■ ACTIVITY: Pick each line containing the word "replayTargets" out of the data below.

■ DATA TO PROCESS:
====

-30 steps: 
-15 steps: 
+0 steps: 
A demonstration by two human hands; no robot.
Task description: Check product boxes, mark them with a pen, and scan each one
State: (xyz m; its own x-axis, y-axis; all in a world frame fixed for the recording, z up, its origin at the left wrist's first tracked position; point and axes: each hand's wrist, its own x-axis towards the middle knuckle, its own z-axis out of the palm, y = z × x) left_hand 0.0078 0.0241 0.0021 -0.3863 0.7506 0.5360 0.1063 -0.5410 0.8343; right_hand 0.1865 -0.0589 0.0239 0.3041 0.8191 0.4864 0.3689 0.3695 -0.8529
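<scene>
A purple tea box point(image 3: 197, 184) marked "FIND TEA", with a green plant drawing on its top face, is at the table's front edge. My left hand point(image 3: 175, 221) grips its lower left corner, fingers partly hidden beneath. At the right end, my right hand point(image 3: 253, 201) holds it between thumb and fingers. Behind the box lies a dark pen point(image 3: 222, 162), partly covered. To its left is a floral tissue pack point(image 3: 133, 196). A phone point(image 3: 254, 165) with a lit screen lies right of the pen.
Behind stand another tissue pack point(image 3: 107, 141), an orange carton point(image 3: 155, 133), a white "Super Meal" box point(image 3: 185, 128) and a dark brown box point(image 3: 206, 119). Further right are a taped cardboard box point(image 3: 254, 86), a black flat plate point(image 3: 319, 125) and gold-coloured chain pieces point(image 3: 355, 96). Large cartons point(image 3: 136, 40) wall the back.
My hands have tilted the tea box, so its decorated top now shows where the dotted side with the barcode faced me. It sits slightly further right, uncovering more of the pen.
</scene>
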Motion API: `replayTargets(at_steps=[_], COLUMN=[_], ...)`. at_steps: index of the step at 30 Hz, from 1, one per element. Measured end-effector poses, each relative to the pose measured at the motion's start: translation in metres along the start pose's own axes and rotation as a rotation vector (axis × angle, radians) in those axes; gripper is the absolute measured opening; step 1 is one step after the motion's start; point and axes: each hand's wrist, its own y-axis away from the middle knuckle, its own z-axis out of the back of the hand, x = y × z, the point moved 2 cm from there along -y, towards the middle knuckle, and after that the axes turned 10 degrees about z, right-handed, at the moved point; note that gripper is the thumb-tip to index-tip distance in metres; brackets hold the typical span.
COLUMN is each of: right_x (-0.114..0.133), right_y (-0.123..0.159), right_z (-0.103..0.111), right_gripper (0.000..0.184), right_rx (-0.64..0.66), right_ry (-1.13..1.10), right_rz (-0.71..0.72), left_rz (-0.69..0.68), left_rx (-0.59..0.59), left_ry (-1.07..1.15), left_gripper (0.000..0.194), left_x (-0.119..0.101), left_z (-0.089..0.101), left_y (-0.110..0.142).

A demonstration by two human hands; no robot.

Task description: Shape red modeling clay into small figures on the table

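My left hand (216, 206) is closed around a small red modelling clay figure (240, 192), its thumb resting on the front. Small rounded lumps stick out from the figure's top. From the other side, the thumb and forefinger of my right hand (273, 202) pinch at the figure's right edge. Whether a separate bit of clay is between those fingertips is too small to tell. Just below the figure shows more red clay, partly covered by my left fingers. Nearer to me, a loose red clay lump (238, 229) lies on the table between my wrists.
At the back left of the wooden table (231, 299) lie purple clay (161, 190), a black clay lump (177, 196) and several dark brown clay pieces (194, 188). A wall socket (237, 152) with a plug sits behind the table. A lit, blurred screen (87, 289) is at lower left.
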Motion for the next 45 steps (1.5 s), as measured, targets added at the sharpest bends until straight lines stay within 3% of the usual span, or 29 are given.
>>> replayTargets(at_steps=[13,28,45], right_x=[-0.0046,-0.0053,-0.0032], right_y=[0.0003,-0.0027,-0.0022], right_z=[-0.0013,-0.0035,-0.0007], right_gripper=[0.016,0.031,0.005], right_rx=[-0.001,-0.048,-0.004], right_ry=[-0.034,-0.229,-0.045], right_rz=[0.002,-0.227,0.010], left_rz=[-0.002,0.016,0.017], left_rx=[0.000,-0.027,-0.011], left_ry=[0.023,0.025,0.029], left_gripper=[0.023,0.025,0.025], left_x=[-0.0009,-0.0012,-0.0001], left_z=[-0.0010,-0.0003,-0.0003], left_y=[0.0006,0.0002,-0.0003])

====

■ OUTPUT FOR THIS TASK:
Motion API: `replayTargets(at_steps=[_], COLUMN=[_], ...)`. at_steps: index of the step at 30 Hz, from 1, one per element. Measured end-effector poses, each relative to the pose measured at the motion's start: translation in metres along the start pose's own axes and rotation as a rotation vector (axis × angle, radians) in those axes; gripper is the absolute measured opening; step 1 is one step after the motion's start; point and axes: each hand's wrist, its own y-axis away from the middle knuckle, its own z-axis out of the back of the hand, x = y × z, the point moved 2 cm from there along -y, towards the middle knuckle, and after that the axes turned 10 degrees about z, right-handed, at the moved point; note that gripper is the thumb-tip to index-tip distance in metres; brackets hold the typical span.
>>> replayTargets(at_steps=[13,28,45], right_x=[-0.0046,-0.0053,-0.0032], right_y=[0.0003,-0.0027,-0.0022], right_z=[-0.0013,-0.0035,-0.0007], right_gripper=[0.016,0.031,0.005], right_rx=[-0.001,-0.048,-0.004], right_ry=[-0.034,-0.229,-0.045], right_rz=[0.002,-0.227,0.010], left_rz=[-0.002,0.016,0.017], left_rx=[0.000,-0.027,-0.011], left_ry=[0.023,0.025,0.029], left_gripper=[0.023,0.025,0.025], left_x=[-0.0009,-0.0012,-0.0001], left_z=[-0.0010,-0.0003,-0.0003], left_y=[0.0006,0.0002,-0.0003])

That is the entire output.